Dr Burac is already working on another study with clinicians and researchers at Duke University, including Dr Dwight Koeberl, an associate professor of pediatrics. The objective of this study is to try to connect the efficacy of drugs in patients with the effects on lab-grown muscle tissue.
Dr Bursac states: "There are some diseases, like Duchenne Muscular Dystrophy for example, that make taking muscle biopsies difficult. If we could grow working, testable muscles from induced pluripotent stem cells, we could take one skin or blood sample and never have to bother the patient again."
Other specialists involved in the study include George Truskey, the senior associate for research for the Pratt School of Engineering and the R Eugene, Susie E Goodson, a Professor of Biomedical Engineering, and William Klaus, a professor of biomedical engineering, medicine and nursing at Duke.

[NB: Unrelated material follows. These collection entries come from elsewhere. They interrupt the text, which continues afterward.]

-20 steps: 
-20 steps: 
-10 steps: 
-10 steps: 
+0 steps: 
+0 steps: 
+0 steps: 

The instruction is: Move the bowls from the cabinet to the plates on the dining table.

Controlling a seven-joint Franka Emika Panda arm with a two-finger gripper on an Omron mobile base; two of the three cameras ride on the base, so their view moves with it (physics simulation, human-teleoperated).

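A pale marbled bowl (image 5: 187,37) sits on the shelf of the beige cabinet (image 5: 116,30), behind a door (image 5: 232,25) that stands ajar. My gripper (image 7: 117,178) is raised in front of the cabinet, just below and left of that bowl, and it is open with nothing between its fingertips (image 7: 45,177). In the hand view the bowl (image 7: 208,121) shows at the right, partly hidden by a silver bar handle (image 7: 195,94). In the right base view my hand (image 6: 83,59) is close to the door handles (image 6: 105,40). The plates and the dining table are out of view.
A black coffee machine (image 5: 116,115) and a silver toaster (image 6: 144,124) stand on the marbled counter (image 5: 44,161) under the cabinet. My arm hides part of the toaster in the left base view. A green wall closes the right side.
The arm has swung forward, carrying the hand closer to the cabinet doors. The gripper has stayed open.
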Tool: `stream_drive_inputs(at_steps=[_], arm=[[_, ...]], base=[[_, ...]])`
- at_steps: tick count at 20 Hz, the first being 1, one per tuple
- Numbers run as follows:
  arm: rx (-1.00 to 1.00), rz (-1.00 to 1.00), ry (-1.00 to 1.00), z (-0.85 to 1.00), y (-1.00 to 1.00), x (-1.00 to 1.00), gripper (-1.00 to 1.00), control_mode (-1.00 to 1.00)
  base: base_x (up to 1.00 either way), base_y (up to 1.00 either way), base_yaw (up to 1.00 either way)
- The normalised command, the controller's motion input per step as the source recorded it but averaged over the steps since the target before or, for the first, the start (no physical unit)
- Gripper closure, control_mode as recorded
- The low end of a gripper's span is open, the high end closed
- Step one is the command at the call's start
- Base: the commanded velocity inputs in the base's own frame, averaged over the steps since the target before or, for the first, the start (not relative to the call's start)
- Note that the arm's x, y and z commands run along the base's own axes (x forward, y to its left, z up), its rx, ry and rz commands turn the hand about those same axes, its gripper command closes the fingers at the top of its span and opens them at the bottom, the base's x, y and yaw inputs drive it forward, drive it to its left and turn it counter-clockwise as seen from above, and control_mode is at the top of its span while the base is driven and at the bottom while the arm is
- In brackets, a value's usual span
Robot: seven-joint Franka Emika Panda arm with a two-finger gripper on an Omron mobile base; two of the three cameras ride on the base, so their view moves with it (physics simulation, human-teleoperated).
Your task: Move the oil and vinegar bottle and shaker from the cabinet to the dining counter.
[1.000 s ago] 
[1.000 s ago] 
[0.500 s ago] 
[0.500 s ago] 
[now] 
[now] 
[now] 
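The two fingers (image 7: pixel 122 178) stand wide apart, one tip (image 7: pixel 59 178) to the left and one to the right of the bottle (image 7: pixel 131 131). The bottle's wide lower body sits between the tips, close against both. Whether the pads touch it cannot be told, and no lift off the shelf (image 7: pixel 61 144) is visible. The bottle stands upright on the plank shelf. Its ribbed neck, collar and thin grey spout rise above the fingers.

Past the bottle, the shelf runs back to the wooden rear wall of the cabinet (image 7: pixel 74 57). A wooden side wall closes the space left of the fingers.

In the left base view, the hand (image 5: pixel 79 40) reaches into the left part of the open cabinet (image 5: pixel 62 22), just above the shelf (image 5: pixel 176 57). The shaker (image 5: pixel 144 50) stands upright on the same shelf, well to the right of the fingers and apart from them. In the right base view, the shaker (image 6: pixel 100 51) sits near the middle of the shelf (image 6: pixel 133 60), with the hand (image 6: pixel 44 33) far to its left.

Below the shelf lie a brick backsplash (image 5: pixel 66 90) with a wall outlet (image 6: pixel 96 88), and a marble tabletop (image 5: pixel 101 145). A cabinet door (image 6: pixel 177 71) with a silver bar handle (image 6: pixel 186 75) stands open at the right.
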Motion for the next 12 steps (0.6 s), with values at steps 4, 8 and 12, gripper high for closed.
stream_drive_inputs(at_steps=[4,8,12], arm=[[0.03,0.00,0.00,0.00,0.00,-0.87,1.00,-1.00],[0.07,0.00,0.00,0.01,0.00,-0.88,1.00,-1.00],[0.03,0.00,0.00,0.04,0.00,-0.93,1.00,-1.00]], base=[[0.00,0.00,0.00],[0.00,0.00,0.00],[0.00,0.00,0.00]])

Biomedical researchers have also developed living skeletal muscle that mimics the real thing. This tissue contracts rapidly and powerfully and for the very first time it has the ability to heal itself inside the laboratory and within an animal.
The study was done at Duke and the tissue was tested on the back of a live mouse. Scientists were able to watch in real-time monitoring and view it on a live, walking animal. Both lab-grown muscle and experimental procedures are extremely important towards growing viable muscle for studying and treating diseases. The muscles that have recently been developed are extremely valuable to advancements for the field and these are the very first times engineered muscle has been made that contracts as strongly as the real thing.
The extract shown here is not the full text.